At the beginning of the twentieth century the average American family spent three-quarters of its income on food, clothing, and shelter; today it spends about one-third on those items, and spends and even greater proportion on taxes (source).
That principle is the exact principle whereby capitalism enriches any and every society that implements it.
But there’s even more:
Electric light was first deployed along Pearl Street in downtown Manhattan in 1882, powered by America’s first commercial electric grid. Electric lighting initially cost much more than gas lighting (the dominant form of lighting at the time) and was available only to multi-millionaire JP Morgan and a handful of businesses in New York’s financial district. By 1932, however, the price of electricity had fallen to one-third its former level, and 70 percent of Americans had electricity. Within fifty years of Edison introducing the electric grid, gas light was all but forgotten, and electricity emerged as the power source for the masses. Electricity not only provided clean, odorless, and safe lighting compared to its predecessor; it also powered refrigerators, fans, heaters, irons, and ovens, and it quickly became the dominant source of motive power in factories (source).
Capitalism lowers the cost of every new technology. It does so by taking products — cars, cotton, electricity, phones, computers, it doesn’t matter — and through constant innovation and the ingenuity that free markets foster, mass producing these items, which lowers and lowers the costs. That is why in this country even those below the poverty level own televisions, phones, microwaves, toasters, and so on. That is why no one starves to death in the United States.
The locus of wealth is production and free exchange. The locus of production and free exchange is private property. And that is why private property is the most important ingredient to capitalism.

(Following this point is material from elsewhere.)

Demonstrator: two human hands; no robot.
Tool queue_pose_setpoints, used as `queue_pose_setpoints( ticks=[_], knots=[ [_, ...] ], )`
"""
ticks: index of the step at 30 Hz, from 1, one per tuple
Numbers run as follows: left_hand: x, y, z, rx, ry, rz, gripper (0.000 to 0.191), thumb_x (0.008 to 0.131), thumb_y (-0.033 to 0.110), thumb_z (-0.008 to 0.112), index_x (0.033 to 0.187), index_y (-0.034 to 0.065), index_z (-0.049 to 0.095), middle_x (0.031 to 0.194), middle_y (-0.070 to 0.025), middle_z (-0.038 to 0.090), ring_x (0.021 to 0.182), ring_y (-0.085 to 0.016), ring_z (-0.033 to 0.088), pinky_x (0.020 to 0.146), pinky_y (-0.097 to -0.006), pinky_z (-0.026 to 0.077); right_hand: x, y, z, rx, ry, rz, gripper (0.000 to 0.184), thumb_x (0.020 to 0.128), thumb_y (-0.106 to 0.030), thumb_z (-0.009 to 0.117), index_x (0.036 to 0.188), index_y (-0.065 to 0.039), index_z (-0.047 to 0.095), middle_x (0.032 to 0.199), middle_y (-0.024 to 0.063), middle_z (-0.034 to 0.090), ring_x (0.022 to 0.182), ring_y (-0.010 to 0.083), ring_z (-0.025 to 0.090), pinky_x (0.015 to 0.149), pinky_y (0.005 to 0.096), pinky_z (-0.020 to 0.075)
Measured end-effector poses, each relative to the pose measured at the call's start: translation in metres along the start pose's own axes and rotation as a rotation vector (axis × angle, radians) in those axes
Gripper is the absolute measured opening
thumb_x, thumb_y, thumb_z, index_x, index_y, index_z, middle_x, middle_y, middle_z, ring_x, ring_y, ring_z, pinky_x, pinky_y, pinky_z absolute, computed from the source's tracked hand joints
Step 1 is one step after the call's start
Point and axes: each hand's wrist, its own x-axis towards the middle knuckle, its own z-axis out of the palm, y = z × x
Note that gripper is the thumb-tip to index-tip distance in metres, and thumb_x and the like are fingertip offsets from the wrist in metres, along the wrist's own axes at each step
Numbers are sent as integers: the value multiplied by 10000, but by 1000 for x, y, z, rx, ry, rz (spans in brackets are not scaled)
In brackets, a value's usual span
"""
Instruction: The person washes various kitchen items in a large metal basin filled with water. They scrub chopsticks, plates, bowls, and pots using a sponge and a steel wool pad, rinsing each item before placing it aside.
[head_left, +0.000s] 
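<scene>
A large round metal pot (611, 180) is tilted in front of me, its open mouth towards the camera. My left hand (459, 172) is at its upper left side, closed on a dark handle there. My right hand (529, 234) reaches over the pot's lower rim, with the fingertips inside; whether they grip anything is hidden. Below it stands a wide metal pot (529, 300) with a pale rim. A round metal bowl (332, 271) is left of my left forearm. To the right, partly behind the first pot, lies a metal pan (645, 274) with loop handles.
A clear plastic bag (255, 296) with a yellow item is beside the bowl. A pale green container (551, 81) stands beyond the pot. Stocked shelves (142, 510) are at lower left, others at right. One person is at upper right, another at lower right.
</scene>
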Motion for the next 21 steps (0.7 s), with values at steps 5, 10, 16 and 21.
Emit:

Consider that government cannot redistribute or spend a single penny without first either taxing, borrowing, or printing, all three of which deplete real wealth. In this way, government intervention, in any of its multifarious forms, is by definition self-defeating: It can only end in wealth destruction. It’s also why labor unions cannot, over the long run, increase real wages and living standards, and only advances in technology can.
“Historically, real wages (wages adjusted for the effects of inflation) rose at about 2 percent per year before the advent of unions, and at a similar rate afterward” (Morgan Reynolds, Power and Privilege: Labor Unions in America, 1984).
Says Dr. Dilorezo:
If labor unions were responsible for the historical rise in wages, then the solution to world poverty would be self-evident: unionize all the poorest nations on earth. [And yet] private-sector unions reached their peak in terms of membership in the 1950s, when they accounted for about a third of the workforce. Today, they represent barely 10 percent of the private-sector workforce. All during this time of declining union memberships, influence, and power, wages and living standards have risen substantially. All of the ‘declining industries’ in America from the 1970s on tended to be the highly unionized ones, whereas the growing industries, especially in the high-technology fields, are almost exclusively nonunion. At best, unions can improve the standards of living of some of their members, but only at the expense of other, nonunion workers, consumers, and others. When unions use their power to go on strike, or threaten to strike, and succeed in increasing their members’ wages above what they could earn on the free market, they inevitably cause some union members to lose their jobs.
The reason? When wages rise, it makes labor more costly; therefore, to keep turning a profit, employers simply cannot employ as many workers.